Drawn to a career in computer science and mathematics, he liked the idea of an interdisciplinary approach to those subjects and biology, so he taught himself how to write in Python, a widely-used programming language, while taking classes in biology and chemistry at Concordia.

“My goals were to get good enough at it to use in my research in biology,” he says. When an opportunity came up to do summer research at the University of Colorado, he applied to the program but didn’t think he would be accepted.

“These programs are very competitive, and I didn’t necessarily think I would get in because I taught myself how to program and didn’t have much experience in the field of bioinformatics,” he says. “But this was a chance to do big research at a large institution.”

To his surprise, he was invited to participate, and he moved to the Colorado Springs campus to work with Assistant Professor of Computer Science Oluwatosin Oluwadare. He began working 12 hours a day, six days a week, on a problem he had never encountered before: how to make low-resolution “images” of the genome sharper by training the computer model on high-resolution data, essentially teaching it to take bad images and turn them into good ones.

“I had no idea what any of this stuff was at the beginning of the summer,” he says.

He started by studying scientific literature about existing models used to enhance the resolutions, and the biology behind those methods. Then he developed his own model and collected a training data set and a test data set. Most of his time was spent troubleshooting programming issues and fixing errors in the code. Eventually, he had a well-trained model.

Karam explains that Hicks’ model takes in low-resolution “chunks” of data about the genome, analyzes the information, and repeatedly applies a filter to pull out areas of high concentration versus low concentration. The data undergoes a cycle of repeated sharpening, re-adding data, then sharpening again with the goal of making the data as high-resolution and accurate as possible.

“The biggest challenge in the beginning was coding because I was relatively new, and this is pretty complex stuff,” Hicks says. “It took me the entire three months to become fully proficient in coding these things.”

He and his summer advisor decided to submit the model for publication, another “entirely new and pretty difficult experience,” Hicks says.

It was rejected by a computer science conference, but the Bioinformatics journal sent back a list of comments with an open door to re-submit. Hicks and his advisor performed more testing and gathered and processed new data sets to answer the reviewer’s questions.

“We had to analyze our results four different ways to make sure the model accurately predicts what’s actually going on in the biological system,” Hicks says.

Their research was then accepted and published.
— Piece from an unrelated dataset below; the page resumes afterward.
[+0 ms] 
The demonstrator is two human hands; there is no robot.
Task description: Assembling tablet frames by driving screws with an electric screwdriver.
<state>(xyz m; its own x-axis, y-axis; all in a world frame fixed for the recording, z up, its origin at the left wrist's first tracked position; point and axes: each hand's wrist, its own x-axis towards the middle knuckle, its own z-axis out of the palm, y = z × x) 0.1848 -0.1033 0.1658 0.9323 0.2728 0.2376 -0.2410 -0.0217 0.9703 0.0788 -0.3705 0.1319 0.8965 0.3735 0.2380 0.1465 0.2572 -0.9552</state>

That helped him get into his preferred graduate school, he says.

They teach us to think about science and really question why we’re doing what we’re doing, and why any of this matters.

“They knew I had work under review,” he says. “I’m excited to continue to do cool things like learning new methods of doing these things, publishing, and continuing to develop my skills as a scientist.”

Concordia, Hicks says, prepared him well to think in a comprehensive and creative way.

“Our biology department here [at Concordia] is outstanding compared to other institutions I’ve experienced,” he says. “They teach us to think about science and really question why we’re doing what we’re doing, and why any of this matters at all.”

Karam says Hicks has an uncommon ability to see connections between different fields, take an aspect from one arena and apply it in another. “I’ve not seen another student have quite that trajectory of being able to chart a path that wasn’t laid out,” Karam says. “Seeing the connections between computers and biology and saying, ’Ah, there’s something there,’ and making it happen.”

Hicks will attend the PhD program of the University of Colorado Anschutz Medical Campus for Human Medical Genetics and Genomics.